Examples of the mini challenges include “mega day” (getting 15,000 steps in one day), “beach bliss” (doing a beach walk and posting a beach photo in the app), and “step sprinter” (getting 2,000 steps in 20 minutes).
The use of social media can often be seen as a sedentary activity but Dr Maher says Active Team is a way of taking what people are already using as a means of getting them off the couch.
“People love using Facebook and their phones so rather than fighting it, let’s embrace it as a platform to reach people and work with that,” she says.
The power of friendship, social support and social influence are important drivers of behaviour and health, which manifest in a number of ways.
“Firstly, we know that people are more likely to do something if they hear about it through their friends,” Dr Maher says.

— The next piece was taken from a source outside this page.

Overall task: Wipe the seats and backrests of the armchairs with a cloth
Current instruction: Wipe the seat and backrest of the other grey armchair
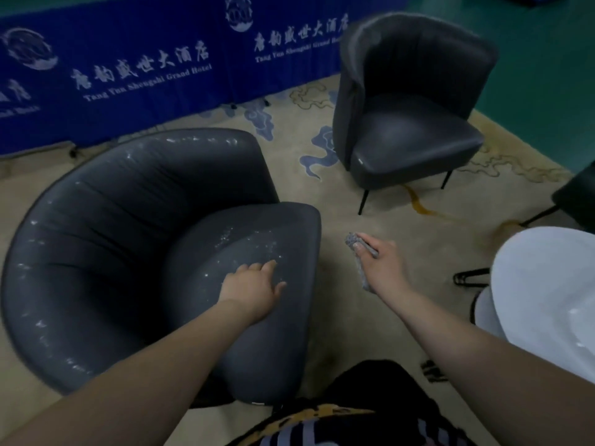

“Research also shows how important our friendships are for health behaviours – both positive and negative. There are ‘social flow-on’ effects that result from, for example, one person in a social group saying they are quitting smoking.
“In this study we are trying to harness the power of friendly rivalry and also social influences as a way to keep people motivated in a physical activity challenge.”
Dr Maher says the challenge started in November and participants will be recruited on a rolling basis over the next nine months.
“People will be followed up for six months after they finish and we hope that the benefits will be sustained,” she says.
Find out more about the study and register your interest here.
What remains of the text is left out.